That desire for accountability has resulted in two new ones civil lawsuits filed by the Buffalo families, the latest attempt to hold social media companies accountable when men steeped in violent ideologies open fire on those platforms. But even as such massacres seemingly continue unabated, lawsuit after lawsuit against tech giants has so far failed to reward the victims and their families in court.

Indeed, the Buffalo suits will face major challenges, digital law experts say, with some blunt predictions about their chances of success.

“It’s not going to work,” said Eric Goldman, a law school professor at Santa Clara University and co-director of the High Tech Law Institute.

In recent years, a handful of cases related to social media and tragic incidents have progressed past preliminary stages, including two lawsuits filed by families of victims of terrorist attacks in Istanbul and Paris that reached the Supreme Court. But the country’s top court rejected both attempts to hold companies, including Google and Twitter, liable for Islamic State videos that appeared on their sites.

The main legal obstacle, Mr. Goldman and others say, remains section 230 of the Communications Decency Act of 1996, which protects online businesses from liability for third-party content published on their sites. Drafted in the early days of the Internet, the statute was intended to protect Internet companies from lawsuits published by voice in chat rooms or other forums.

But as the decades have passed, critics say, its scope has broadened, even as calls for it to be narrowed have grown.

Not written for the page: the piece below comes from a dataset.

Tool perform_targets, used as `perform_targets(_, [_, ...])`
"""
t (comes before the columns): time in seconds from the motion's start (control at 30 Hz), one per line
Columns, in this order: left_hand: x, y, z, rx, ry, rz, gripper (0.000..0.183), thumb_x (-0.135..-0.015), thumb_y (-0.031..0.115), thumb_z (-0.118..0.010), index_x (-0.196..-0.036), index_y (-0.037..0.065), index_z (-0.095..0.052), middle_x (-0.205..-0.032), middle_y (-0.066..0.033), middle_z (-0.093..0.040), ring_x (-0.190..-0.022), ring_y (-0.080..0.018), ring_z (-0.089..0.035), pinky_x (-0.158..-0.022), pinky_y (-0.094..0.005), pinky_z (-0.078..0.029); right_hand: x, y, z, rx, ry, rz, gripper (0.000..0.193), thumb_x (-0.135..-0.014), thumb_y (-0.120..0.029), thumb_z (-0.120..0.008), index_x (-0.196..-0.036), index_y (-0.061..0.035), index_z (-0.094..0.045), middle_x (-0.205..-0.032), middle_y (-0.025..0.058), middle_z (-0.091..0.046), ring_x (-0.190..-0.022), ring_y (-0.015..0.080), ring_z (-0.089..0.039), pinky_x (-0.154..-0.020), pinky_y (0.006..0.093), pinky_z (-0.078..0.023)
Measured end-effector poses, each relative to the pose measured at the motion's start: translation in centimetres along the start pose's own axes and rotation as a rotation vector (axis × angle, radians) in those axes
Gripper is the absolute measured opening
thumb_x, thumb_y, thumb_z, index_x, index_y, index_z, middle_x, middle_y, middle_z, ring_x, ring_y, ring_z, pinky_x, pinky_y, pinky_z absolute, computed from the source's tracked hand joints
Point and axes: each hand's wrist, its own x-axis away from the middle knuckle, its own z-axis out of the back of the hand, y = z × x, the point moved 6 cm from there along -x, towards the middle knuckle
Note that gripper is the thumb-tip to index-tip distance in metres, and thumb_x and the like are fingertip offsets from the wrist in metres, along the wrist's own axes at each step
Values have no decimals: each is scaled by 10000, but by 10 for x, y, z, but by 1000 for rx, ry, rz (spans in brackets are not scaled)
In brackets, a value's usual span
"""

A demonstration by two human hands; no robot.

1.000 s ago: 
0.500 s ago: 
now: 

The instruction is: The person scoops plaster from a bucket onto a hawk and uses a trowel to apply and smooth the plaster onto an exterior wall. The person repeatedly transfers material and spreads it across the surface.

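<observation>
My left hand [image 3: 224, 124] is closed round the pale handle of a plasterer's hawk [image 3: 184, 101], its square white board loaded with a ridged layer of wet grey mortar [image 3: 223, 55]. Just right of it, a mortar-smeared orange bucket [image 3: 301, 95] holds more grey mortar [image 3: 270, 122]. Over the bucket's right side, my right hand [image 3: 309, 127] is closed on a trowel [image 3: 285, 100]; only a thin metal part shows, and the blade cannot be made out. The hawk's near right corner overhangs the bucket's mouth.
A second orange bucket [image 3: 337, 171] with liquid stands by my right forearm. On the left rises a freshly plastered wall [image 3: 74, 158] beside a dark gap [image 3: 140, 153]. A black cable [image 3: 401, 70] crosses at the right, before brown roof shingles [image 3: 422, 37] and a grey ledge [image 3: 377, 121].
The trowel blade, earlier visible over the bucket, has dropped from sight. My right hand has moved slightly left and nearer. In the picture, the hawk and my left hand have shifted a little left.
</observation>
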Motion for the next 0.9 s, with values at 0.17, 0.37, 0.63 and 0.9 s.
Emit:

“The vast majority of courts have really conceded to this very outrageous, unconditional immunity approach when they read section 230,” said Mary Anne Franks, a law professor at the University of Miami who has argued for reforms of article 230. “There hasn’t been a case, I think, just like this. But if you look at some of the other attempts to hold social media companies accountable for acts of terrorism, etc., they’ve largely lost.”

All this irks people like Barbara Massey-Mapps, whose sister, Katherine, was also killed in the Buffalo Raid, in which the gunman used an assault rifle to shoot 13 customers and employees of a Tops supermarket. Three people survived.

The shooter, Payton Gendron, an outspoken white supremacist, livestreamed his attack. He had written voluminous online diaries full of racist content and references to the so-called “replacement theory,” which posits a nefarious conspiracy to replace whites with people of color.

And Ms Massey-Mapps, 66, believes social media is responsible for introducing him and others to such ideas, and for using algorithms capable of sending a steady stream of videos to people looking for racist or other hateful content.

“This wouldn’t spread so fast if you didn’t have Facebook or YouTube or whatever,” she said. “There is so much negativity, so much ugliness. And I’m like, why?

Ms. Massey-Mapps was one of three families of the victims and a Tops employee who filed a lawsuit in May against social media companies, including Meta (owner of Facebook and Instagram) and Google (owner of YouTube). A second lawsuit was filed this month by a legal team led by Benjamin Crump, a prominent civil rights attorney who said he intended to use the shooter’s own admission that he was influenced by social media to prove the case and set a new precedent.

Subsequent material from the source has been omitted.